▸ **Exercise goal**: Copy out each line below containing "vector".

▸ **Source data**:
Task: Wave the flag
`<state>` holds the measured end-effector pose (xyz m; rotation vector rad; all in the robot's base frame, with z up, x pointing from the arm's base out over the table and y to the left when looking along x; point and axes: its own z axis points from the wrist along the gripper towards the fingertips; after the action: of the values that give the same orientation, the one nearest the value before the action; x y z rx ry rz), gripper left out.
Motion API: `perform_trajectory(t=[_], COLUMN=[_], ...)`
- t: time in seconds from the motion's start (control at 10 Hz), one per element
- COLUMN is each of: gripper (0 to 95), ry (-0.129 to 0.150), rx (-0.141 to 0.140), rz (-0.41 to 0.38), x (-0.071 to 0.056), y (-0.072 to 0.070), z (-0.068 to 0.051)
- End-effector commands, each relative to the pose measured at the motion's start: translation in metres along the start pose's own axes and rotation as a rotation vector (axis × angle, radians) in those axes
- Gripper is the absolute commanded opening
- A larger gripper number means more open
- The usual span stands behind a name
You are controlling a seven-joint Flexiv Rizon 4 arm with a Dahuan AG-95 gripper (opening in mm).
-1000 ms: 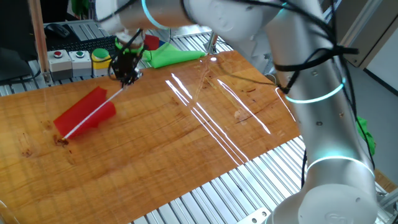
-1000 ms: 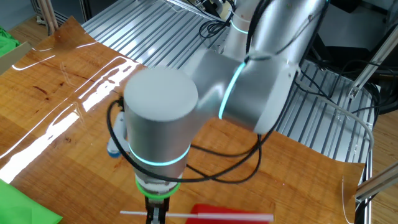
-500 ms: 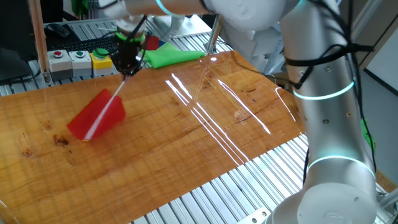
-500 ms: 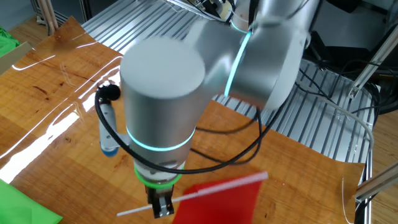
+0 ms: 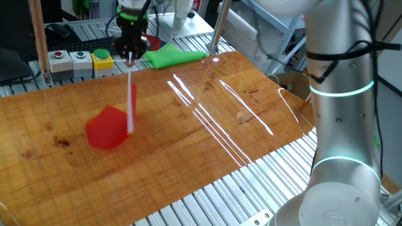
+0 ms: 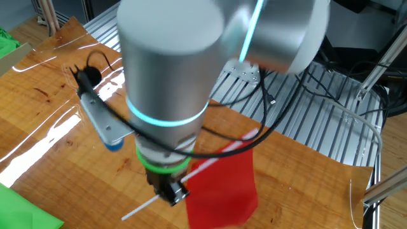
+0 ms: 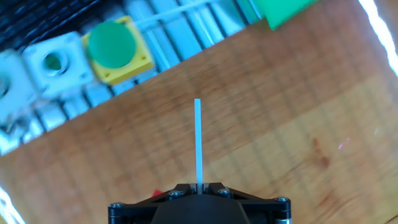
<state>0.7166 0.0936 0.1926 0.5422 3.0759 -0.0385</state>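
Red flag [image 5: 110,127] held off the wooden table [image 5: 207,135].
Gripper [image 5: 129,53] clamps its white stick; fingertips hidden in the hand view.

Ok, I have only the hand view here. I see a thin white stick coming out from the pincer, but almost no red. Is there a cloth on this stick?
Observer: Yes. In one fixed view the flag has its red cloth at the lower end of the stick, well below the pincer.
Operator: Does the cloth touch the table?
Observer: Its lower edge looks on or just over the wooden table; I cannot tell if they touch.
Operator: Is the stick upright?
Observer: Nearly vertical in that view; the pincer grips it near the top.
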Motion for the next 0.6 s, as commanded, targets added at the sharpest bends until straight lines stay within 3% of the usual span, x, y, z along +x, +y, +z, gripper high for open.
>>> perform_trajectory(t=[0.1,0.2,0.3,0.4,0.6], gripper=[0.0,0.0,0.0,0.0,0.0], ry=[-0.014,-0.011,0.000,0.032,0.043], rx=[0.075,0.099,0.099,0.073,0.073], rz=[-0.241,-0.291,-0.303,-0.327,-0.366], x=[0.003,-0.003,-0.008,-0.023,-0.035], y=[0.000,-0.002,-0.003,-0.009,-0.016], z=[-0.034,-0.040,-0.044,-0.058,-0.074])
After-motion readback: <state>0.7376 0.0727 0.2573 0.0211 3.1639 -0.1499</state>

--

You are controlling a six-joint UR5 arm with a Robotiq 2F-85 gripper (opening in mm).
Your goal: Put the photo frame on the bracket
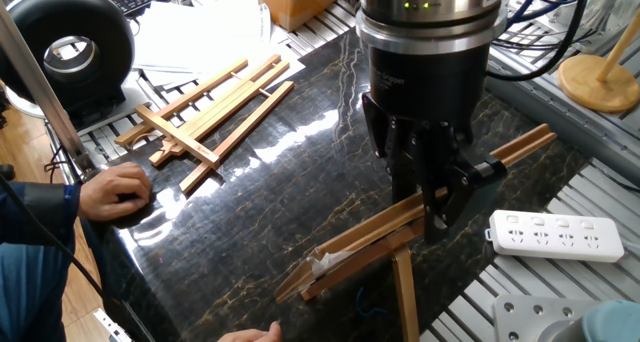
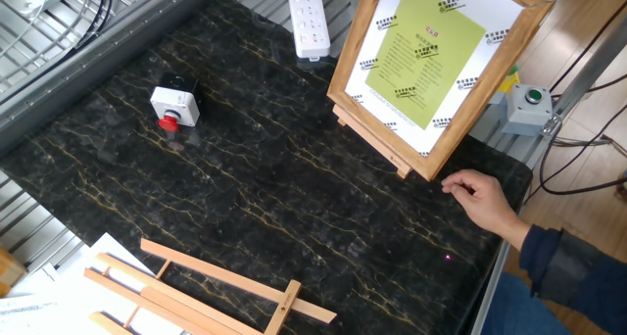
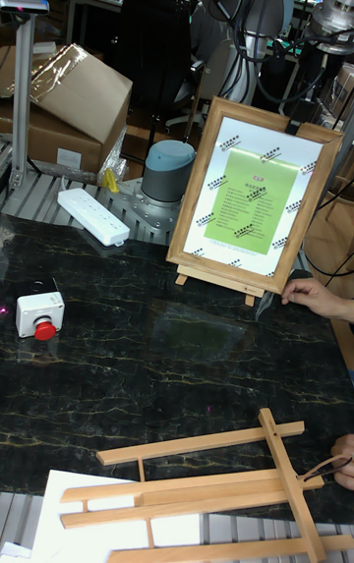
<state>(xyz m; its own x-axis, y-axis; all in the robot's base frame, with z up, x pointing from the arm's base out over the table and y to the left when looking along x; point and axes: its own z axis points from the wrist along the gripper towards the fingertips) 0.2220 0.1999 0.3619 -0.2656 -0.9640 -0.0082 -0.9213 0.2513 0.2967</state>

▸ **Task solution**:
`<state>` holds the measured end-effector pose (xyz m; rotation vector rad; all in the robot's base frame, with z up, x pointing from the arm's base out over the table and y to the left when looking along x; point and axes: its own z axis points from the wrist along the gripper towards the fingertips; after the action: of the values that give the same orientation, the one nearest the value before the action; x y z rx ry rz), gripper left out.
- End-effector commands, each relative to the pose measured at the motion's start: translation in metres along the start pose's own axes and rotation as a rotation vector (axis × angle, radians) in those axes

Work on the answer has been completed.